22. Composição farmacêutica, caracterizada pelo fato de que compreende um composto de acordo com qualquer uma das reivindicações de 1 a 21 e um veiculo ou excipiente farmaceuticamente aceitável.

23. Método de tratamento ou inibição de uma condição ou transtorno patológico mediado por uma proteína quinase em um mamífero, o método sendo caracterizado pelo fato de que compreende o fornecimento a um mamífero de uma quantidade eficaz de um composto de acordo com qualquer uma das reivindicações de 1 a 21 ou seu sal, hidrato ou éster farmaceuticamente aceitável.

24. Método, de acordo com a reivindicação -23, caracterizado pelo fato de que a proteína quinase é proteína quinase C.

25. Método, de acordo com a reivindicação 23 ou 24, caracterizado pelo fato de que a condição ou transtorno patológico é uma doença inflamatória ou uma doença autoimune selecionada de asma, colite, esclerose múltipla, psoríase, artrite, artrite reumatóide, osteoartrite e inflamação articular.

26. Composto, de acordo com qualquer uma das reivindicações de 1 a 21, ou seu sal, hidrato ou éster farmaceuticamente aceitável, caracterizado pelo fato de que é para uso como um medicamento.

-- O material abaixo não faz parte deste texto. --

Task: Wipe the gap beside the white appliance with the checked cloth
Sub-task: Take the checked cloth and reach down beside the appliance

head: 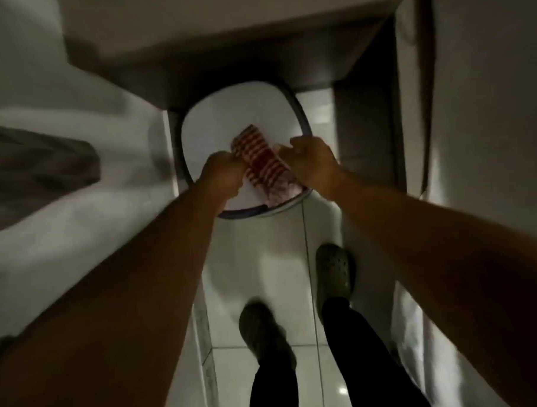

27. Uso de um composto de acordo com qualquer uma das reivindicações de 1 a 21, ou seu sal, hidrato ou éster farmaceuticamente aceitável, caracterizado pelo fato de que é para para a preparação de um medicamento para o tratamento ou inibição de uma condição ou transtorno patológico mediado por uma proteína quinase em um mamífero.